*Work to complete*
Word for word, retype every line of the data.
▼
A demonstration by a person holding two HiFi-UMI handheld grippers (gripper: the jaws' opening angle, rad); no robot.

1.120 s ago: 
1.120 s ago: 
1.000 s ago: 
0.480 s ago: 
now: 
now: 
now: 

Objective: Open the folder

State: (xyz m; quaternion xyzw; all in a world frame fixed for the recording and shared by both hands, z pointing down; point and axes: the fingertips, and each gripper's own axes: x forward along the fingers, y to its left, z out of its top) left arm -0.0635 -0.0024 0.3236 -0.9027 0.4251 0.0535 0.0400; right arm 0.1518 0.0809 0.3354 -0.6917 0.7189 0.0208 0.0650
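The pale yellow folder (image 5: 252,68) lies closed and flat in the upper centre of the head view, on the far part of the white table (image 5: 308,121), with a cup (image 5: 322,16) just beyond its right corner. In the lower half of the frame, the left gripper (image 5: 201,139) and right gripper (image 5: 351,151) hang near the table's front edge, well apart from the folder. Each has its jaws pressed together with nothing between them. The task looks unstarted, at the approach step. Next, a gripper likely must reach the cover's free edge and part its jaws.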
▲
*Solution*
A demonstration by a person holding two HiFi-UMI handheld grippers (gripper: the jaws' opening angle, rad); no robot.

1.120 s ago: 
1.120 s ago: 
1.000 s ago: 
0.480 s ago: 
now: 
now: 
now: 

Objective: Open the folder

State: (xyz m; quaternion xyzw; all in a world frame fixed for the recording and shared by both hands, z pointing down; point and axes: the fingertips, and each gripper's own axes: x forward along the fingers, y to its left, z out of its top) left arm -0.0635 -0.0024 0.3236 -0.9027 0.4251 0.0535 0.0400; right arm 0.1518 0.0809 0.3354 -0.6917 0.7189 0.0208 0.0650
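The pale yellow folder (image 5: 252,68) lies closed and flat in the upper centre of the head view, on the far part of the white table (image 5: 308,121), with a cup (image 5: 322,16) just beyond its right corner. In the lower half of the frame, the left gripper (image 5: 201,139) and right gripper (image 5: 351,151) hang near the table's front edge, well apart from the folder. Each has its jaws pressed together with nothing between them. The task looks unstarted, at the approach step. Next, a gripper likely must reach the cover's free edge and part its jaws.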

This output is complete as it stands.